ASSIGNMENT:
Copy out exactly the lines from the start of the data to the line containing "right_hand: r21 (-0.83". Include both.

GIVEN INFORMATION:

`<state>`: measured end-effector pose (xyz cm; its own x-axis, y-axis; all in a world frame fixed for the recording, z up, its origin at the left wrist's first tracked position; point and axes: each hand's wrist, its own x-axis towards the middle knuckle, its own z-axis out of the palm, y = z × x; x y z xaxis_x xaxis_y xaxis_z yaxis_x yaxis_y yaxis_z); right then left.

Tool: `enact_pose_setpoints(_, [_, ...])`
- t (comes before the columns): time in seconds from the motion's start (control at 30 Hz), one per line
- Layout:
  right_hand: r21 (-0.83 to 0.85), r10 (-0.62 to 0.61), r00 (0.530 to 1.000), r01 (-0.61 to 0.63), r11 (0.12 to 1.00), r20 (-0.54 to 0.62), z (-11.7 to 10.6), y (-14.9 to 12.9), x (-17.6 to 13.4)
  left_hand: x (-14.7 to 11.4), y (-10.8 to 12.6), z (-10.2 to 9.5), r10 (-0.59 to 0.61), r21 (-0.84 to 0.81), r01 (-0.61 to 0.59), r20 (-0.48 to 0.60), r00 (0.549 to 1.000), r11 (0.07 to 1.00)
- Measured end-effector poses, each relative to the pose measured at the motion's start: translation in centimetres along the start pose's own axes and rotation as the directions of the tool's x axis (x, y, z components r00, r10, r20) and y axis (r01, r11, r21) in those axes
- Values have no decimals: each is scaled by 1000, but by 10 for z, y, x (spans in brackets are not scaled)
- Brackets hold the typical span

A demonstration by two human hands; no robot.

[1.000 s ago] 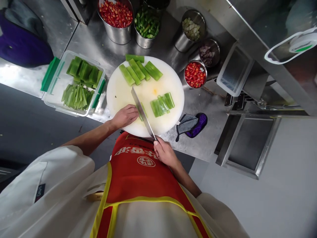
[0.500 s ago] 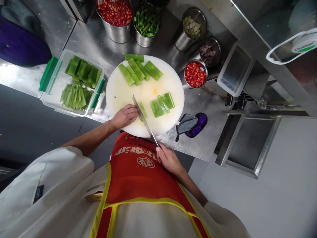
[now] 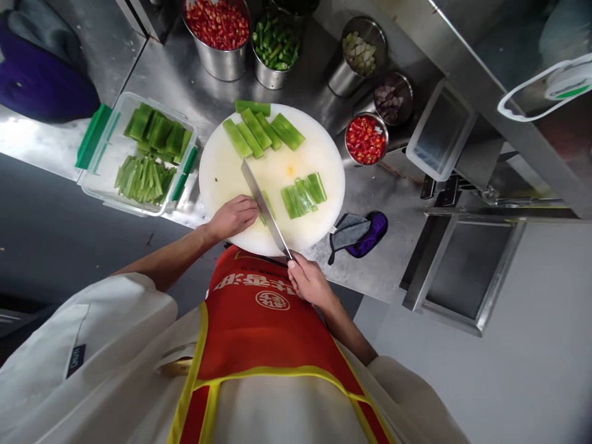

SOLVED EXERCISE:
`<state>`: measured end-effector pose (xyz cm; its own x-axis, y-axis; all in a world frame fixed for the recording, z up, its origin at the left wrist's first tracked position; point and axes: each hand's wrist, its own x-axis towards the middle knuckle, its own z-axis out of the palm, y = z × x; x y z xaxis_x xaxis_y xaxis_z yaxis_x yaxis_y yaxis_z); right then left.

Tool: `enact_pose_setpoints(_, [_, ...])`
- t (comes before the columns): time in seconds from the motion's start (control at 30 Hz), one per line
- Layout:
  right_hand: r21 (-0.83 to 0.85), r10 (-0.62 to 0.61), r00 (0.530 to 1.000), r01 (-0.61 to 0.63), r11 (0.12 to 1.00), r20 (-0.54 to 0.62), z (-11.7 to 10.6), y (-14.9 to 12.9), x (-17.6 to 13.4)

That completes the exercise.